--- To do ---
The answer should be an exact repeat of the stretch of material below from the line containing "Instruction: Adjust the" through the line containing "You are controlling".

▶

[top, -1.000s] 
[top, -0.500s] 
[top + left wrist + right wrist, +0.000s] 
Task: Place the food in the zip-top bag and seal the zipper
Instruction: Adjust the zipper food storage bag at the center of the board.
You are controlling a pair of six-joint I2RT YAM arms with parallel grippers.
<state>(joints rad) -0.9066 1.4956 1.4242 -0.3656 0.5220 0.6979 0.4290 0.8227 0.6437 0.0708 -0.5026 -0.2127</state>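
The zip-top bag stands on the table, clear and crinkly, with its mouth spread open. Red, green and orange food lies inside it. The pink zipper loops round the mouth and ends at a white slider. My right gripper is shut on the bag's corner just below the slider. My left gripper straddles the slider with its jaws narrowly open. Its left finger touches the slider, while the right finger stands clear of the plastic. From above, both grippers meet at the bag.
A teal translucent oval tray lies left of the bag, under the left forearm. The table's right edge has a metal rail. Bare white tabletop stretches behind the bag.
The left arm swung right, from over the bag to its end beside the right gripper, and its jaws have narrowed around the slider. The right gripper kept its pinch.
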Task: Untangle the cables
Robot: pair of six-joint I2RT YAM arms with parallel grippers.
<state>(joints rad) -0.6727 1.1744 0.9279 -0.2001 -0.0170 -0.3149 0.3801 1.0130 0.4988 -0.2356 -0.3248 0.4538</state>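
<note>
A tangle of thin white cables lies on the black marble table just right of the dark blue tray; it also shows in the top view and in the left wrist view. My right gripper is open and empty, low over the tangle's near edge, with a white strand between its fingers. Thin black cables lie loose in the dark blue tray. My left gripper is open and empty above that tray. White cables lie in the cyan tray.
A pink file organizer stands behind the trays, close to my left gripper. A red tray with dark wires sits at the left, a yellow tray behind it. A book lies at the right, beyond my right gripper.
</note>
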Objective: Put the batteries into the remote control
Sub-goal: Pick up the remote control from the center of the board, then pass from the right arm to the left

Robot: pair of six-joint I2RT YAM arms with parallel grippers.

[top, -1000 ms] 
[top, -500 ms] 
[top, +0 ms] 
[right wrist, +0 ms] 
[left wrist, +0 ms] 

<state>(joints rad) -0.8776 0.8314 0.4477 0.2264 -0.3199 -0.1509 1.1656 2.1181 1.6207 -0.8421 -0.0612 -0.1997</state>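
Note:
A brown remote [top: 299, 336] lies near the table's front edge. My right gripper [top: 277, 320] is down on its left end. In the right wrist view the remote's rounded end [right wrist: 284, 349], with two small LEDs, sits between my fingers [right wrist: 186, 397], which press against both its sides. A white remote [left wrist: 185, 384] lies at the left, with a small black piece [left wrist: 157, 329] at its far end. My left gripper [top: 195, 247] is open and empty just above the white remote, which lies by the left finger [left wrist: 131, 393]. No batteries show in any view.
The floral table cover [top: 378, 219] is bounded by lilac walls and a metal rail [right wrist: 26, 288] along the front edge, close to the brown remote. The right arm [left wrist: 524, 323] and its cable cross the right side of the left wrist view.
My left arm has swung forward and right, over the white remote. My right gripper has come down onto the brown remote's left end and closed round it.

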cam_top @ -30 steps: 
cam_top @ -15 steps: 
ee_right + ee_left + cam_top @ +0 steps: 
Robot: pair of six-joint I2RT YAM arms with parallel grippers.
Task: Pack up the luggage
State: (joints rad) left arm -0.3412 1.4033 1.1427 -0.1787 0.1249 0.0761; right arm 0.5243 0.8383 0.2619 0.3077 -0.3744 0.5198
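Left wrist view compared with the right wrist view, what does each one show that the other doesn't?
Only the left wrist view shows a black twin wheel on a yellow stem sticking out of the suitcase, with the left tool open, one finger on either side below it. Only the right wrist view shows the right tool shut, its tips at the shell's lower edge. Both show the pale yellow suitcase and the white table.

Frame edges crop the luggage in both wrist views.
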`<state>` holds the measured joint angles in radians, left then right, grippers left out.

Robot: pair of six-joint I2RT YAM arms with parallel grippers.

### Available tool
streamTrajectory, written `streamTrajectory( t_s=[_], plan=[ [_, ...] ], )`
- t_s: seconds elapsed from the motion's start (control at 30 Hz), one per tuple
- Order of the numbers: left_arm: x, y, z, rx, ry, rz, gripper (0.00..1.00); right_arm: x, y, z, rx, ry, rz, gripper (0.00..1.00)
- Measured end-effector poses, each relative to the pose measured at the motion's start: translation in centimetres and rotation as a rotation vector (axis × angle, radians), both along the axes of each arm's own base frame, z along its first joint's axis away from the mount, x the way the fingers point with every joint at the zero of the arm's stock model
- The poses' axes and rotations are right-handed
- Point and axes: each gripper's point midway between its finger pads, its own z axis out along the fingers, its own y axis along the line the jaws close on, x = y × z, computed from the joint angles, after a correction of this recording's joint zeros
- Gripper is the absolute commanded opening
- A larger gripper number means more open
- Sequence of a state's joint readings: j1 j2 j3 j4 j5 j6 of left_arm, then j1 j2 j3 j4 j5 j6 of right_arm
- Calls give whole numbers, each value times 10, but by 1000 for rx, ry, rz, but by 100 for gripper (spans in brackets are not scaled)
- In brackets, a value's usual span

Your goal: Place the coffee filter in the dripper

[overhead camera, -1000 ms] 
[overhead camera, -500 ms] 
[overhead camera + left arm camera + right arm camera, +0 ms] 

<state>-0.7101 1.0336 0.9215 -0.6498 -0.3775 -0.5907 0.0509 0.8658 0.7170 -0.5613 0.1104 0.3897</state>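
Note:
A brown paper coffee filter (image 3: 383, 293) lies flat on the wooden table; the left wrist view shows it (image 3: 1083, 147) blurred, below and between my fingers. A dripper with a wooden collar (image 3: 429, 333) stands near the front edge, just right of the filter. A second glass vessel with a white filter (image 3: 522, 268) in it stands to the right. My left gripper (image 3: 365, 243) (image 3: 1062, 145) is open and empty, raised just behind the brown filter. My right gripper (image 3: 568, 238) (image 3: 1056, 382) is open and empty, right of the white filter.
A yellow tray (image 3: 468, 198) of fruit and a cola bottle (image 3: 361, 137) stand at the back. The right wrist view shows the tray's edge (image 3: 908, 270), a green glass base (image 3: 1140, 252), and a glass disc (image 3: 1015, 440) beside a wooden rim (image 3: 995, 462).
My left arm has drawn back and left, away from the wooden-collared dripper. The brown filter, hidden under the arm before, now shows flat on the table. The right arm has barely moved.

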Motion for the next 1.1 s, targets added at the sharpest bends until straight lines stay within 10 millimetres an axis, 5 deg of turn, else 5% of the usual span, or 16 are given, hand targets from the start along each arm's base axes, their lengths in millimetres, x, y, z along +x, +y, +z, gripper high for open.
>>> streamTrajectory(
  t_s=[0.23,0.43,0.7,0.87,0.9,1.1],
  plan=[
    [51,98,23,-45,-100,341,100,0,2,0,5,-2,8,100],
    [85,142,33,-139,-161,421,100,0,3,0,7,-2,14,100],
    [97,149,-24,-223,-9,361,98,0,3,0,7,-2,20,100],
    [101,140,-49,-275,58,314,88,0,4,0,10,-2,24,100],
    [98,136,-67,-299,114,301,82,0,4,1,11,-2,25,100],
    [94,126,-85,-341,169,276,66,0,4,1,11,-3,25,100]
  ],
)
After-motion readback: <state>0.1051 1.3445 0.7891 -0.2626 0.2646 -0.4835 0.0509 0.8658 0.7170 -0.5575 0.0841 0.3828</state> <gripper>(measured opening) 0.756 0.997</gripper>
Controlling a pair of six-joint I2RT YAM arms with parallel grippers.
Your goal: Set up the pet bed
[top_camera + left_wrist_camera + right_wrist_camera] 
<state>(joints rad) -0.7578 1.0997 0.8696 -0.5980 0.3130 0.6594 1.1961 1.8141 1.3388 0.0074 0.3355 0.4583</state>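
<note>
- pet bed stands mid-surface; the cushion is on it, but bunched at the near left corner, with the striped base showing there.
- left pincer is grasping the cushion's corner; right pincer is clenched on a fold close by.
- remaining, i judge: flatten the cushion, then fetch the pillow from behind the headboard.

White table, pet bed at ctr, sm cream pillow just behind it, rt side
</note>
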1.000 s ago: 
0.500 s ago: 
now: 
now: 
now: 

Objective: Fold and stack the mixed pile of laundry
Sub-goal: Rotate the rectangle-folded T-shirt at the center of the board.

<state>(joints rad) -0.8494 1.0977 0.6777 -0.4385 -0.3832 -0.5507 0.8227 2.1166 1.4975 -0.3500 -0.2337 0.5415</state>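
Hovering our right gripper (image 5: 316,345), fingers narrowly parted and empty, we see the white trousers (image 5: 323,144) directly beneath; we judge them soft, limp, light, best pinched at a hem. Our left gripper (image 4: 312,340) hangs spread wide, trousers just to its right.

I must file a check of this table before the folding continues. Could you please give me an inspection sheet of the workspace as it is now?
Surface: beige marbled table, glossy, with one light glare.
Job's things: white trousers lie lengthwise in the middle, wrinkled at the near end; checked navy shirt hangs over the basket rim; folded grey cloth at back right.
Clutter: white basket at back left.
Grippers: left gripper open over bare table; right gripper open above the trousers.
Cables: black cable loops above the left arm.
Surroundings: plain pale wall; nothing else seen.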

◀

--- Task response ---
Instruction: Adjust the zipper food storage bag at the center of the board.
You are controlling a pair of six-joint I2RT YAM arms with parallel grippers.

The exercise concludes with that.